• _Task_: What lines below hold the string "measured"? Copy them all.

• _Input data_:
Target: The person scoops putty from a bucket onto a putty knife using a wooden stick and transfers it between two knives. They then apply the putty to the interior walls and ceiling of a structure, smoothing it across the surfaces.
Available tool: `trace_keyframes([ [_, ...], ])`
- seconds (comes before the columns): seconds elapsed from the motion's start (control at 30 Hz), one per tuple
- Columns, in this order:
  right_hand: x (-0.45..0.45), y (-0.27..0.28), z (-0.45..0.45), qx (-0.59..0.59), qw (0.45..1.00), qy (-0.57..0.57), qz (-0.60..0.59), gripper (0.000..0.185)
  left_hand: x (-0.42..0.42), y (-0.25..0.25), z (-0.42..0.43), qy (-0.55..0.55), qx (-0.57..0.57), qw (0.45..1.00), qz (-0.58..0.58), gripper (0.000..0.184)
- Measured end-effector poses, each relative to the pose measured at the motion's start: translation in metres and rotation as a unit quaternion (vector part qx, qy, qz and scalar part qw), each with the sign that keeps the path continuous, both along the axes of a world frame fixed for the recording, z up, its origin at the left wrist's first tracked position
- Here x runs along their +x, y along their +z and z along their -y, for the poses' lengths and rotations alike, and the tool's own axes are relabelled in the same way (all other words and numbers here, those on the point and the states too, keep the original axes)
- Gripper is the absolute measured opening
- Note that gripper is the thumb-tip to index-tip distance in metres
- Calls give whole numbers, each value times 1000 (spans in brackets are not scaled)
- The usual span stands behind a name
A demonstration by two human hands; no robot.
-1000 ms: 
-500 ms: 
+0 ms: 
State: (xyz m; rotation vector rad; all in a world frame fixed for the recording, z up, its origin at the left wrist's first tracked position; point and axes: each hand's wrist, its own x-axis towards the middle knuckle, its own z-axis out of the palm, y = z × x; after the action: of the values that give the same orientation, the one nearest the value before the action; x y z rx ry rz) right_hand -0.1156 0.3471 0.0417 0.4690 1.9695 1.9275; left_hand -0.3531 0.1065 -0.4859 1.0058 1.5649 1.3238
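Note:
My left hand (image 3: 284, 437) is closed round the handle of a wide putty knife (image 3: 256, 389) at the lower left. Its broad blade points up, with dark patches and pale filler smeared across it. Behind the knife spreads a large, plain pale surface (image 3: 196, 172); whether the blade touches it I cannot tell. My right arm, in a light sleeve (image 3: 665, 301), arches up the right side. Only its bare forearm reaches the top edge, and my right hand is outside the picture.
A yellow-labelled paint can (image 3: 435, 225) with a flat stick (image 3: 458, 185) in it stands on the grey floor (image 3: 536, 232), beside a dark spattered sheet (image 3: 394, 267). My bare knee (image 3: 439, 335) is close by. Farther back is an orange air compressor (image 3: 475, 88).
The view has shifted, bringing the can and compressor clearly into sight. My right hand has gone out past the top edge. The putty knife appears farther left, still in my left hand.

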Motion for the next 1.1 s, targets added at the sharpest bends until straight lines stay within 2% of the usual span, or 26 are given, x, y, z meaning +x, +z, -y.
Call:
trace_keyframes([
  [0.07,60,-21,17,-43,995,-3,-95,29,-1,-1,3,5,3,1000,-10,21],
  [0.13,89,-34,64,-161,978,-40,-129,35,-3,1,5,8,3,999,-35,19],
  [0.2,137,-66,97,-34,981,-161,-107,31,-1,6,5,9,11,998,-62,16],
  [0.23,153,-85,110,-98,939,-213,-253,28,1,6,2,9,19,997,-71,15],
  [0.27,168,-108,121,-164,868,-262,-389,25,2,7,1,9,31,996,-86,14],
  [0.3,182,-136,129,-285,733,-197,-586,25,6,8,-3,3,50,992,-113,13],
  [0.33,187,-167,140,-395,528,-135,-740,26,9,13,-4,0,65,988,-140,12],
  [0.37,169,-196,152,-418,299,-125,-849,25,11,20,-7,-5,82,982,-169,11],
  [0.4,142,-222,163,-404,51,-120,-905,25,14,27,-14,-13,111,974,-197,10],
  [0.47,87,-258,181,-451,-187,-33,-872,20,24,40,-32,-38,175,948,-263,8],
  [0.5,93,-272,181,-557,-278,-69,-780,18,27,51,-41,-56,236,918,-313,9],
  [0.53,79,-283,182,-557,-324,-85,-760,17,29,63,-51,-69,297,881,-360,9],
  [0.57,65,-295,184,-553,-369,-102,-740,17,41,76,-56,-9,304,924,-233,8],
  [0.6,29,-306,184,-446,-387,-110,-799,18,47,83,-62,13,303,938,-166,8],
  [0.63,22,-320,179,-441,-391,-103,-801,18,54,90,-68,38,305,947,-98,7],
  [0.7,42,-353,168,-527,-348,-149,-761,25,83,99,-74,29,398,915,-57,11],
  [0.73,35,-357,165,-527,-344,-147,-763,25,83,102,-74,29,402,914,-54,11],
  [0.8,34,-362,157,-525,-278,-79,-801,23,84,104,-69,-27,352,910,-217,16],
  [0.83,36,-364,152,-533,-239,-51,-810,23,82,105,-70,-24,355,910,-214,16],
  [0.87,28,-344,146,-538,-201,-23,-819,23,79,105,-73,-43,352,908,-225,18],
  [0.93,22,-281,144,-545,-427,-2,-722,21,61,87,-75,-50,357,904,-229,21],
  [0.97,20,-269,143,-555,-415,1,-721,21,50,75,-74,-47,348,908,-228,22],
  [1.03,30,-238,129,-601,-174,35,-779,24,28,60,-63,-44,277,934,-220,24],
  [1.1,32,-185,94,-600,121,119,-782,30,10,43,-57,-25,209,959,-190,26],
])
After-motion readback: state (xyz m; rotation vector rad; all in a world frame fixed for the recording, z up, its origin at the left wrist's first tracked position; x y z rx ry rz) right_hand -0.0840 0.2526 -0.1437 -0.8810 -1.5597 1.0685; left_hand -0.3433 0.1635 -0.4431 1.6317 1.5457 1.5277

• _Answer to the exercise_:
- Measured end-effector poses, each relative to the pose measured at the motion's start: translation in metres and rotation as a unit quaternion (vector part qx, qy, qz and scalar part qw), each with the sign that keeps the path continuous, both along the axes of a world frame fixed for the recording, z up, its origin at the left wrist's first tracked position
- Gripper is the absolute measured opening

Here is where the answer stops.